(Dataset entries)
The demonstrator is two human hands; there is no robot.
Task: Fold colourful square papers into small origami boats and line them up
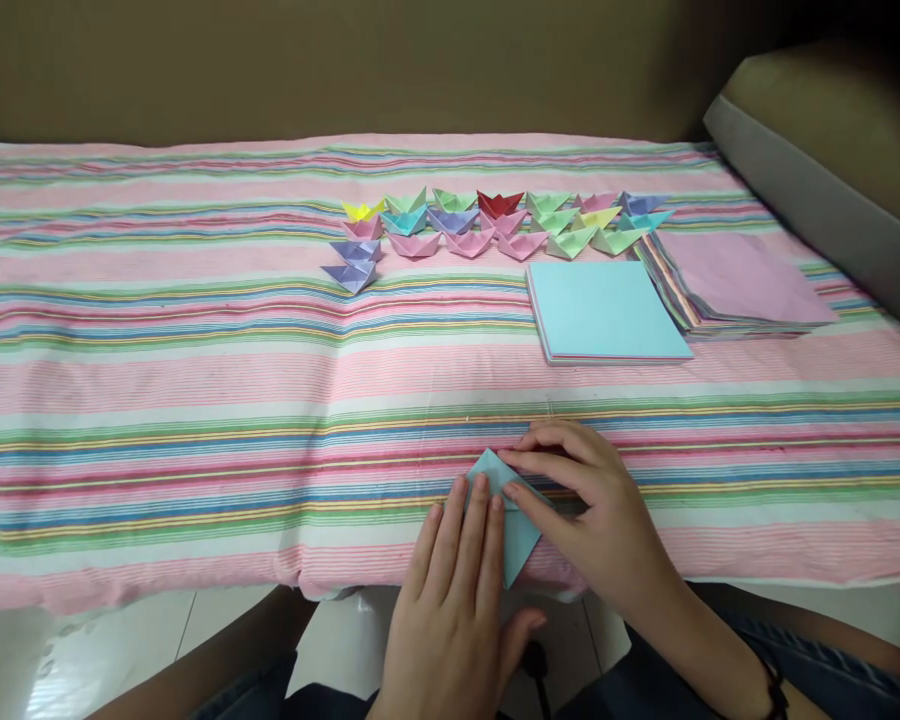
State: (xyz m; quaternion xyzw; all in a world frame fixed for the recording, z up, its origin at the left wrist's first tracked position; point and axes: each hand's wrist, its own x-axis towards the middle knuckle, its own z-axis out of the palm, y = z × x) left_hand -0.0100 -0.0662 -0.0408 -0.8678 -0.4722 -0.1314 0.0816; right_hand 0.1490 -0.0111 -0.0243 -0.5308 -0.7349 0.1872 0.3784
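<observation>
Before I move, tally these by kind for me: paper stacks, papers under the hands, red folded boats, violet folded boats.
Paper stacks: 2
Light-blue paper under the hands: 1
Red folded boats: 1
Violet folded boats: 4
Total, hands not counted: 8

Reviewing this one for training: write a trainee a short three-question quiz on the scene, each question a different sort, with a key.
1. True or false: the left hand and the right hand both touch the folded blue paper.

2. What colour is the top sheet of the paper stack nearer the hands? A) red B) light blue C) yellow

3. Fill in: the dark red paper boat stands in the row ______ from the hands.

Key: 1. True. 2. B. 3. Farthest.
</observation>
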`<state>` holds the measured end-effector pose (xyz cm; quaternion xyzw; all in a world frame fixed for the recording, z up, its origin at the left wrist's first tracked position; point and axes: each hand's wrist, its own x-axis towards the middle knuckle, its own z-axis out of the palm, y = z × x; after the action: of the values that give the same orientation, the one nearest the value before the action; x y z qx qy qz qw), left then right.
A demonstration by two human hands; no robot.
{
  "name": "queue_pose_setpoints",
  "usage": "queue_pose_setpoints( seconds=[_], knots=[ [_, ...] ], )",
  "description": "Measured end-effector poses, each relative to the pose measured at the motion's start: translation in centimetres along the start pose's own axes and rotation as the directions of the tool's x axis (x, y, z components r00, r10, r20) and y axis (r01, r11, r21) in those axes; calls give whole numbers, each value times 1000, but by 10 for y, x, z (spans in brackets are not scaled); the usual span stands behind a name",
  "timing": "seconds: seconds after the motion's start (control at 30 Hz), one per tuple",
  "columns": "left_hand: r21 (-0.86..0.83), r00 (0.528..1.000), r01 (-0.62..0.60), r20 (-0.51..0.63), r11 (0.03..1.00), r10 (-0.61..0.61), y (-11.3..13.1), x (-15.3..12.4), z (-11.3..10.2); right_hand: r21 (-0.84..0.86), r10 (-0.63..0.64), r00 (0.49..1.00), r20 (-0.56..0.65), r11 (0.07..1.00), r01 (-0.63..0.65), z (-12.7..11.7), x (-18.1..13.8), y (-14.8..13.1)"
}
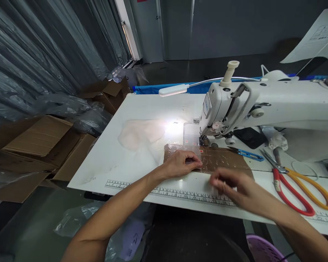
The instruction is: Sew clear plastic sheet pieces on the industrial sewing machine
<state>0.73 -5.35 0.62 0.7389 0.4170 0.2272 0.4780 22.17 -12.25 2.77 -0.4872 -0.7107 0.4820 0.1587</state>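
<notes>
The left hand (180, 163) lies on the near left corner of a brown sheet (224, 160), which lies flat on the white table (153, 109) just in front of the sewing machine's needle. Its fingers are curled close together and pinched on the near edge of a piece of clear plastic (191, 136). That plastic runs from the fingertips away to the foot of the sewing machine (276, 105).

The right hand (235, 189) is to the right and nearer, above the near edge of the brown sheet and the ruler marks (180, 194) printed along the table's near edge. It is blurred (so I cannot tell whether its fingers are apart or together, or whether they touch anything).

To the right of the brown sheet lie small blue snips (250, 155), and farther right are large scissors (303, 189) with one red and one yellow handle. A lamp (173, 90) on a bendy neck throws a bright spot on the table beside the needle. A pale, thin sheet (139, 133) lies on the table left of that spot. Cardboard boxes (38, 145) are on the floor at the far left.
</notes>
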Motion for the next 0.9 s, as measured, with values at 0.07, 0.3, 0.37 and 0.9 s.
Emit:
queue_pose_setpoints(
  seconds=[0.07, 0.3, 0.37, 0.9],
  knots=[
    [15, 1000, 7, 4, 1000, -7, 0, 0, 0, 76, 12, 975, -221, 997, 5, -1, 15, 9],
    [23, 1000, -4, 2, 1000, 4, 1, -1, 0, 92, -19, 960, -279, 995, 46, 3, 42, 22],
    [31, 1000, -5, 4, 1000, 5, 0, -1, 0, 104, -35, 954, -297, 992, 68, 4, 42, 18],
    [79, 994, -100, 42, 992, 97, -2, 0, -2, 453, -98, 947, 305, 890, -54, -1, -43, -20]
  ],
)
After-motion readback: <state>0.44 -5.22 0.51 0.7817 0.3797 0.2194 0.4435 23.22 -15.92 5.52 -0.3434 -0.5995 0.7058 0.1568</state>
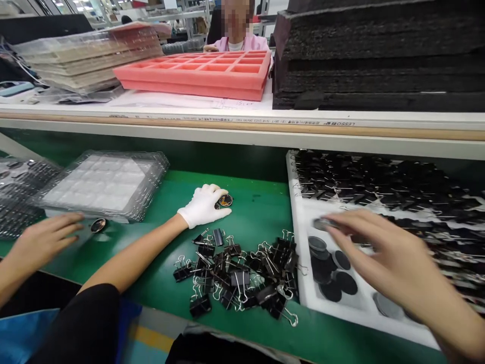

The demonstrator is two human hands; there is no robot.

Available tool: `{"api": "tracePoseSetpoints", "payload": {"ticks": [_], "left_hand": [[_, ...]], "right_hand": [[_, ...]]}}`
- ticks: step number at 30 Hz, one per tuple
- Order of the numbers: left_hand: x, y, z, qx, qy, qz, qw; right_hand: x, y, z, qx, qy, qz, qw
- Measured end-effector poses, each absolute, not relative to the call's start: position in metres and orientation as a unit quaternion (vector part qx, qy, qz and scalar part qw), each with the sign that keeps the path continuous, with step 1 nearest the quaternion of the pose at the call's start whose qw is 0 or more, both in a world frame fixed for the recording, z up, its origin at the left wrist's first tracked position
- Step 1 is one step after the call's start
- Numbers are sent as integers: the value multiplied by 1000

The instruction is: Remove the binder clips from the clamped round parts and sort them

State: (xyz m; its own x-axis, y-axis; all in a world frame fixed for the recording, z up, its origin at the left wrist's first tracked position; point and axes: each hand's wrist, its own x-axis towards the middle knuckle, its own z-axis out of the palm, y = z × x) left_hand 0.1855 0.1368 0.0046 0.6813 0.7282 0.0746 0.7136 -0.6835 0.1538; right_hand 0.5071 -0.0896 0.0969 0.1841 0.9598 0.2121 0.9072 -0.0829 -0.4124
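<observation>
Dark round disc [320, 224], pinched in the bare right hand [382, 245], is best rim-held; white-gloved left hand [204, 203] half-curls beside black-rimmed round piece [226, 200], grip unclear

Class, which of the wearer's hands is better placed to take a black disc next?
Probably the right hand: over the white tray, near the black discs, though it seems to pinch a blurred disc. The gloved left hand is farther off, at a round piece.
</observation>
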Motion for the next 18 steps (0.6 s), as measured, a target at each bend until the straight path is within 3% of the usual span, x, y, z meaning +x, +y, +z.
{"api": "tracePoseSetpoints", "payload": {"ticks": [3, 7, 11, 18], "left_hand": [[191, 135, 6, 916, 391, 75, 53], [194, 136, 8, 913, 396, 85, 48], [193, 138, 6, 916, 393, 76, 33], [193, 142, 2, 922, 373, 94, 37]], "right_hand": [[459, -8, 93, -654, -632, 304, 283], [408, 65, 57, -608, -601, 436, 283], [380, 91, 46, -615, -624, 403, 264], [379, 96, 43, -639, -717, 234, 148]]}}
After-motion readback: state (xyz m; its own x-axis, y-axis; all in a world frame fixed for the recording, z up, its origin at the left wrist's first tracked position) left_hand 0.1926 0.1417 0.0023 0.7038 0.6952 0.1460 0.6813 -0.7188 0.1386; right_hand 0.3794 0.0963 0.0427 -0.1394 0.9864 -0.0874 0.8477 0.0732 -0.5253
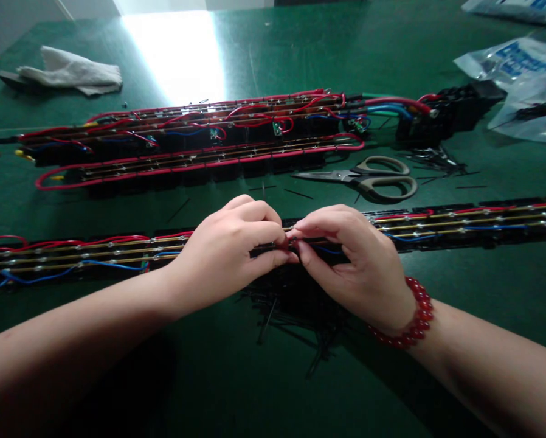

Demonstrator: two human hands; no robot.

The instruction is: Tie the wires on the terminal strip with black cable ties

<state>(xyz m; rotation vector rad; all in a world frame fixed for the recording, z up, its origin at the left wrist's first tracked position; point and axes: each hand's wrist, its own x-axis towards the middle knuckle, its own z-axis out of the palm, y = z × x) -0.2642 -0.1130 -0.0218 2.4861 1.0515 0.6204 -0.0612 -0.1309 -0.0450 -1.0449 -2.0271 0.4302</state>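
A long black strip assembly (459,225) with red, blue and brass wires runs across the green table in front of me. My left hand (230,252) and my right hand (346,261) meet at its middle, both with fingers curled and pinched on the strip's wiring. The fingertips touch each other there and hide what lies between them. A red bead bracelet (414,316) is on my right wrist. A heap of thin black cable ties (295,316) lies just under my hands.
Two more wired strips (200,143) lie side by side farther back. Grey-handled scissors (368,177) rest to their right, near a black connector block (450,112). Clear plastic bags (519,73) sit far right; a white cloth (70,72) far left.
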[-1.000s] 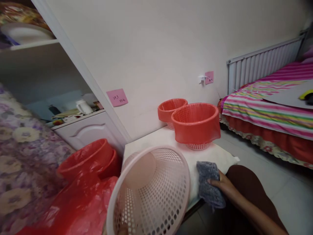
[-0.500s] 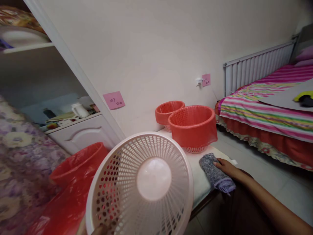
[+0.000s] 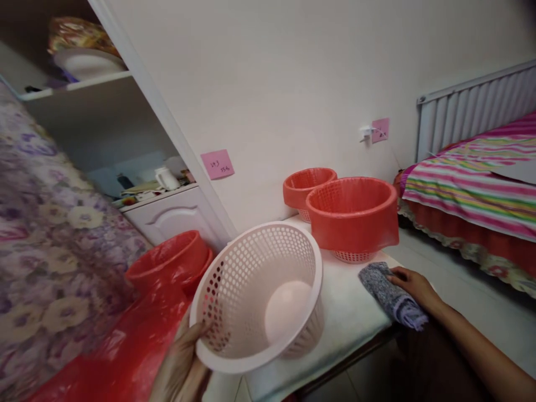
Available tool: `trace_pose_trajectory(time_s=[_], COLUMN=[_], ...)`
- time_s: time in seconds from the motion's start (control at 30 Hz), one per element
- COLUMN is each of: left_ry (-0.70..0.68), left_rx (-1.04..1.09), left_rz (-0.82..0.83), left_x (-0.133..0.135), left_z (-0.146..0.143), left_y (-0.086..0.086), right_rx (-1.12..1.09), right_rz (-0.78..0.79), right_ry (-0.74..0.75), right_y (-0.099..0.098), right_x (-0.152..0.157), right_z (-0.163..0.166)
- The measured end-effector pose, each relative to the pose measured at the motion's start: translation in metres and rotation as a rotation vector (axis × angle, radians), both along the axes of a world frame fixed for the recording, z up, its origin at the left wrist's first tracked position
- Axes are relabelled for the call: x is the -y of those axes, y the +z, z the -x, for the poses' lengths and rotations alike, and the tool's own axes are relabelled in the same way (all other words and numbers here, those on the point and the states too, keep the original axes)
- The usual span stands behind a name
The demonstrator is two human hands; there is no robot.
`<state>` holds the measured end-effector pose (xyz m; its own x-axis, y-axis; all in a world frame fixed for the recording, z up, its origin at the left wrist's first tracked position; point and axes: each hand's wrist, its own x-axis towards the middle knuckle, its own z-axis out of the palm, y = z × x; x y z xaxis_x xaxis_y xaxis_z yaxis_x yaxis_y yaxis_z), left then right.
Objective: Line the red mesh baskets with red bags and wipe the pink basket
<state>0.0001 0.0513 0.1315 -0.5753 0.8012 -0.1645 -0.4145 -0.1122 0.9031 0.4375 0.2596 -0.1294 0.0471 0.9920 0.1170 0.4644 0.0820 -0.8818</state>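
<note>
My left hand (image 3: 186, 354) grips the near left rim of a pale pink plastic basket (image 3: 255, 298) with a perforated wall. The basket is tilted with its mouth toward me, low over the white-covered table (image 3: 335, 312); whether its base touches the cover I cannot tell. At the table's right edge my right hand (image 3: 414, 287) is closed on a folded grey cloth (image 3: 391, 296) with a lilac fringed end. Behind the cloth stands a basket lined with a red plastic bag (image 3: 354, 218), and a second red-lined basket (image 3: 307, 190) is farther back against the wall.
On the left are another red-bagged container (image 3: 167, 268) and a floral curtain (image 3: 62, 240). Behind them is a shelf unit with a white jug (image 3: 166, 178). A bed with a striped cover (image 3: 469, 178) stands at the right. Pink notes (image 3: 218, 164) are on the wall.
The pink basket has tipped and moved back toward the table, showing more of its outer side. My left hand has come into clearer view. The camera has turned left; my right hand still holds the cloth.
</note>
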Motion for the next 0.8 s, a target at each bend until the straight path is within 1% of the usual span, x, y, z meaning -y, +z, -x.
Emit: trace_pose_trajectory(time_s=[0.07,0.17,0.23,0.33,0.4,0.47,0.6,0.73,0.8], left_ry=[-0.066,-0.093,-0.104,-0.107,-0.120,-0.161,-0.229,-0.299,-0.306], left_rx=[-0.005,0.000,0.050,0.089,0.093,0.090,0.074,0.051,0.033], left_rz=[-0.037,-0.122,-0.134,-0.158,-0.187,-0.206,-0.209,-0.230,-0.239], left_x=[-0.006,-0.015,-0.020,-0.023,-0.021,-0.017,-0.005,-0.001,-0.003], left_z=[0.002,-0.002,-0.006,-0.011,-0.012,-0.012,-0.010,-0.007,-0.007], left_y=[-0.003,-0.007,-0.009,-0.013,-0.015,-0.018,-0.024,-0.029,-0.031], right_rx=[-0.015,-0.050,-0.057,-0.057,-0.063,-0.074,-0.134,-0.207,-0.215], right_rz=[0.013,0.031,0.038,0.046,0.046,0.033,-0.004,-0.036,-0.051], right_ry=[-0.009,-0.031,-0.081,-0.195,-0.265,-0.337,-0.481,-0.578,-0.595], right_y=[-0.002,-0.001,0.002,0.007,0.011,0.014,0.021,0.025,0.021], right_x=[-0.001,0.000,0.004,0.014,0.024,0.034,0.060,0.089,0.104], right_z=[0.000,-0.003,-0.005,-0.011,-0.014,-0.016,-0.014,-0.005,-0.004])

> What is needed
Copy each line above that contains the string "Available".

> Answer space
Available tool: `{"api": "tracePoseSetpoints", "payload": {"ticks": [_], "left_hand": [[_, ...]], "right_hand": [[_, ...]]}}`
Available tool: `trace_pose_trajectory(time_s=[_], COLUMN=[_], ...)`

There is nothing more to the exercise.